“Open data means taking data that is sitting in the vaults of the government, that the taxpayers have already paid for, and jujitsu-ing into the public domain as machine-readable fuel for entrepreneurship and innovation.” - Todd Park, former U.S. Chief Technology Officer
History has shown that innovation often occurs by accident. Information about one topic is joined with information about a seemingly unrelated topic and an unanticipated result occurs. Information sharing and providing access to data fuels innovation. Federal, state and local governments own a treasure trove of data and the aim of the President’s Open Data Initiative is to give it back to American taxpayers.
Today, most people use weather and navigational applications on their smartphones to check the forecast anywhere in the world or to find the best route to a destination in real-time. Entrepreneurs from the public sector were able to create these life-changing innovations from weather and Global Positioning System (GPS) data that were publically released by the federal government decades ago.
In May 2013, President Obama signed an executive order which directed that open and machine-readable data will become the new default for government information in order to stimulate innovation that will improve American lives and job creation. In addition, the President directed agencies to ensure they safeguard individual privacy, confidentiality, and national security before they release their data. The openness of data in government will encourage the delivery of efficient and effective services to the public and contribute to economic growth.
In general, innovation relies on a diversity of thoughts and ingenuity and can be accelerated through the cross-sharing of ideas and data. Consider how access to research on the Internet has permeated all aspects of academic work. The Department of the Navy (DON) is the custodian of an incomprehensible amount of data that can be used to stimulate groundbreaking innovations; however, when access to this data is restricted, it is useful only to the owner and its intended users and is normally only valuable for a very short period of time.

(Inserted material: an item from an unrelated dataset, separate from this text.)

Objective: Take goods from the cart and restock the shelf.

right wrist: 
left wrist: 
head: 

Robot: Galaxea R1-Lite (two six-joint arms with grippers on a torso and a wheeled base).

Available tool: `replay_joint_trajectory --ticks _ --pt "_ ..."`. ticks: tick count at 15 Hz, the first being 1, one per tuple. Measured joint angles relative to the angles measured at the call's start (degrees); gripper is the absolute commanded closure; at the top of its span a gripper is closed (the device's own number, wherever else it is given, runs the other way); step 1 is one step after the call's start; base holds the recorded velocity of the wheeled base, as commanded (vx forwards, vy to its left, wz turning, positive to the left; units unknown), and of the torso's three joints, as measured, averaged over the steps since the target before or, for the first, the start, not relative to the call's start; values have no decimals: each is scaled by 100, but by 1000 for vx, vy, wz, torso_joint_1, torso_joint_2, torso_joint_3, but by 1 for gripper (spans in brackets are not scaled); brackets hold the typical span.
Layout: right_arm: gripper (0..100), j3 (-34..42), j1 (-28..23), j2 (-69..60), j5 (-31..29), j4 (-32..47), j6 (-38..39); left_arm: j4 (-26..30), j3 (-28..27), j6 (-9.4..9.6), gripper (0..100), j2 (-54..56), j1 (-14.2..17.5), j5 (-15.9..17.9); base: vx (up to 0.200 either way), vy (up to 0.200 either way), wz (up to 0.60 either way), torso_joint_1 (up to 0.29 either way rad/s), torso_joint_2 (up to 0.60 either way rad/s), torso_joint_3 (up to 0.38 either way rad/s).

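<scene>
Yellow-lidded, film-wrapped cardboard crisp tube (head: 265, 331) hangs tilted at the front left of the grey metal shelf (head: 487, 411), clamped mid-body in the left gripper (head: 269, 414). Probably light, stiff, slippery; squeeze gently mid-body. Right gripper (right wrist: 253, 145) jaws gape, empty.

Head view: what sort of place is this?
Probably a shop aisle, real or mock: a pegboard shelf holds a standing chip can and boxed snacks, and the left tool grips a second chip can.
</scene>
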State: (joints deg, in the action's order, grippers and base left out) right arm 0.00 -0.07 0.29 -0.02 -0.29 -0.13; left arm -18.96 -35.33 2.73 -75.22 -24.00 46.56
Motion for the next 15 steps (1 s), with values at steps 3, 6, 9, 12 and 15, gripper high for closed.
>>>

To unleash data’s true value, it needs to be made accessible to a broad audience allowing them to innovate while using the data in unintended research areas. By opening our data for use by a wider audience, the DON can evolve its knowledge culture into one that is receptive to more than simply information sharing — it would also stimulate entrepreneurship and innovation both internal and external to the organization.
The culture within the Defense Department makes implementing an open data approach difficult. Considering the actions of John Walker, Edward Snowden and numerous reports of state-sponsored espionage, the concern with protecting sensitive information is justified. Understanding risk and the proper security classification of data are important parts of this paradigm shift. In an information-sharing environment, the default should be that data is sharable until proven otherwise.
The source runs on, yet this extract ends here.